WARNING: the background info is pretty long. Skip to the bottom if you think you need the question before the background info. Appreciate the time this is gonna take!
I've been all over the web (read google) and I have not found a good answer. YES, there are plenty of links and references to the Mnesia documentation on the erlang.org site but even those links suffer from version-itis.
So in the simplest case where the node() you are currently connected to is the same as the owner of the table set then the backup/restore is going to work. For example:
$ erl -sname mydatabase
> mnesia:start().
> mnesia:create_schema(...).
> mnesia:create_table(...).
> mnesia:backup("/tmp/backup.bup").
> mnesia:restore("/tmp/backup.bup", [{default_op, recreate_tables}]).
Hey this works great!
However, if the database is actually running on a remote node() or a remote node() on a remote mating then you have to initiate the backup this way:
$ erl -sname mydbadmin
> rpc:call(mydatabase@host, mnesia, backup, ["/tmp/backup.bup"]).
> rpc:call(mydatabase@host, mnesia, restore, ["/tmp/backup.bup", [{default_op, recreate_tables}]]).
Of course this was simple too. Now here are the tricky things....

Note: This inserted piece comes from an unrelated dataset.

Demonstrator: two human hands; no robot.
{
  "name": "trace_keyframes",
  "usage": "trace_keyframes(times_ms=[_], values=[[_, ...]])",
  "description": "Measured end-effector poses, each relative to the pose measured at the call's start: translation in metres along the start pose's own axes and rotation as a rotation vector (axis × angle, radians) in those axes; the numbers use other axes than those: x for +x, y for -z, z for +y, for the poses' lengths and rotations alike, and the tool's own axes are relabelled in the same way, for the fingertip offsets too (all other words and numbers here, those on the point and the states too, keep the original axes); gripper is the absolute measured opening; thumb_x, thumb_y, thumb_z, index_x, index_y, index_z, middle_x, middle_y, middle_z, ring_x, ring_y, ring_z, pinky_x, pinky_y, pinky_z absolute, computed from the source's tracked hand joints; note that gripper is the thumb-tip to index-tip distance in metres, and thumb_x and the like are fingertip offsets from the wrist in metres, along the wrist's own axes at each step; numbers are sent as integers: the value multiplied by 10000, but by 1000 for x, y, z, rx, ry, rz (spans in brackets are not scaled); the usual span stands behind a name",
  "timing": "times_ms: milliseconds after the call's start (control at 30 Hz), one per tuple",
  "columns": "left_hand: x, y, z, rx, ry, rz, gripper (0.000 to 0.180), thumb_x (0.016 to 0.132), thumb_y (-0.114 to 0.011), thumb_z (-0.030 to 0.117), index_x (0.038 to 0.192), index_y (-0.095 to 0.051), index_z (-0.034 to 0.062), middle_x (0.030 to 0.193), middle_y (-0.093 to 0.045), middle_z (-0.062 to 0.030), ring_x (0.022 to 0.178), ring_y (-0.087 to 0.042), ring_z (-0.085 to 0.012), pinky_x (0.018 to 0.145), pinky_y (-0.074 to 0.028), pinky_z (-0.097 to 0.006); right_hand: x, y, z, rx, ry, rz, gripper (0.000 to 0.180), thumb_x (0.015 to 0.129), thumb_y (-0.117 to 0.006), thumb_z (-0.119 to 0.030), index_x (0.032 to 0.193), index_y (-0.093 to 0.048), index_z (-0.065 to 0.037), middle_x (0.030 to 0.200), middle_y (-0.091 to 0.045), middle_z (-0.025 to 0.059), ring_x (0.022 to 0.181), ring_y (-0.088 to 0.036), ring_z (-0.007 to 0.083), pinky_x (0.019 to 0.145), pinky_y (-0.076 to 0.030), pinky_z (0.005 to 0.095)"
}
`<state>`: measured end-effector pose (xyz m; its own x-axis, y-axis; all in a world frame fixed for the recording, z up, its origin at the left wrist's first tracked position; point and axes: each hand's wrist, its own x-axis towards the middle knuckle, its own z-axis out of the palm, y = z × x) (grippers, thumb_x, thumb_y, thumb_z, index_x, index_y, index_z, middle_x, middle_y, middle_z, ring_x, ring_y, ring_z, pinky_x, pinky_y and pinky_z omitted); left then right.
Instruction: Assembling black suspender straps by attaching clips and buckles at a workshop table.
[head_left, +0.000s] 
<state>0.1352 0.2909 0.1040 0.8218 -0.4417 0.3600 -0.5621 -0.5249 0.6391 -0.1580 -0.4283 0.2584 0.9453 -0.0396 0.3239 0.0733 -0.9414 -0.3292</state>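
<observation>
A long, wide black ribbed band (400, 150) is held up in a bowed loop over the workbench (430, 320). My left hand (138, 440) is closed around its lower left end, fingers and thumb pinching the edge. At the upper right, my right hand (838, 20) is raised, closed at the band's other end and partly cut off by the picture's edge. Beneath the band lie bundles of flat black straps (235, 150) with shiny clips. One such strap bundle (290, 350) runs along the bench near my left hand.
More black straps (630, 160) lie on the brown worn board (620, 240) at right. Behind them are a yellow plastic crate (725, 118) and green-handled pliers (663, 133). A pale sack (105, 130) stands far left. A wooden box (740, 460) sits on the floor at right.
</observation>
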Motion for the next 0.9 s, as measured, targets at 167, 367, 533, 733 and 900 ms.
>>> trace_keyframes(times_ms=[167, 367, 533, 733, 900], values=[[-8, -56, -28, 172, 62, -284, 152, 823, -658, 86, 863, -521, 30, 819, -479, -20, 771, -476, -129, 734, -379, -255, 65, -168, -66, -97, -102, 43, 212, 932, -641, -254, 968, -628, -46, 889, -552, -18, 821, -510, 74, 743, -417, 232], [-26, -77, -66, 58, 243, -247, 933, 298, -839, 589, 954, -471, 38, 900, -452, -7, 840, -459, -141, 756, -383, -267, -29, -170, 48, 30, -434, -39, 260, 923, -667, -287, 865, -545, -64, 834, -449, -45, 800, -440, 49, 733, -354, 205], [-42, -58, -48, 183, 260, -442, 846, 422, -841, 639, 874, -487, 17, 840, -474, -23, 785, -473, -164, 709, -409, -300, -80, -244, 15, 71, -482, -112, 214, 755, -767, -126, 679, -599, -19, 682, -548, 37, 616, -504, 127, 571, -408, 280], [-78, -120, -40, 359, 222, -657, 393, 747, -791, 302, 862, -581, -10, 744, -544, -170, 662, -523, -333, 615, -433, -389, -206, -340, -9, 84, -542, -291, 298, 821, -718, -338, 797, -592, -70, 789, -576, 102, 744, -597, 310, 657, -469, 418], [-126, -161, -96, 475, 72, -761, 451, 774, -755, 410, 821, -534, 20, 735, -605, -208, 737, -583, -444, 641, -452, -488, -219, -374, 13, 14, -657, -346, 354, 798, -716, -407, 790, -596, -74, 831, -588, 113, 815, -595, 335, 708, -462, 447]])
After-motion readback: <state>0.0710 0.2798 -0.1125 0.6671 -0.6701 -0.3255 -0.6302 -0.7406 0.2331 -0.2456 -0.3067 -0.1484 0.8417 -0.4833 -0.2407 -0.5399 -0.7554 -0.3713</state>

- Let's say that you are taking daily backups. And you mnesia database server dies and you are forced to replace the hardware. If you want to restore the DB as-is then you need to name the NEW hardware with the same name that it had previously and you also need to name the nodes the same.
- if you want to change the name of the hardware and/or the node()... or you want to restore on a different machine, then you need to go through the node_change process. (described here and in the mnesia docs)
But here is where things get complicated. While acquaintances of mine, who are erlang and mnesia experts suggest that mnesia's replication is severely flawed and that you should not use it (there are currently no alternatives that I know of and what are the chances that you are going to implement better version; not likely)
So you have two nodes() that are replicating ram and disc based tables. You have been maintaining a policy of backing up the database regularly with the standard backup using the default BackupMod. And one day a manager asks you to verify the backups. Only when you attempt to restore the database you get:
{atomic,[]}
And according to the documentation this means that there were no errors... and yet no tables were restored.
Not wanting to run the change_node procedure you remember that the node() and hostname must match so you change the hostname and the -sname param to match the machine where the data was backed up. This time however you get a strange error:
{aborted,{'EXIT',{aborted,{bad_commit,{missing_lock,mydatabase@otherhost}}}}}
Still not wanting to run the change_node procedure I quickly clone restore my server so that I have two similar machines. I name then appropriately to match the production servers. And I begin the restore process. Eureka! I now have real working data on the restore servers.
I'd like to say that this was the end of the road... but I have not asked a question yet and that the point of SO.... so here it is?
QUESTION: if I want to restore a backup which was taken from a cluster of replicated mnesia nodes, how do I modify the file (similar to the change_node procedure) so that the other nodes are either ignored or removed from the backup?
Asked slightly differently: How do I restore a replicated-multi-node() mnesia database on a single node()?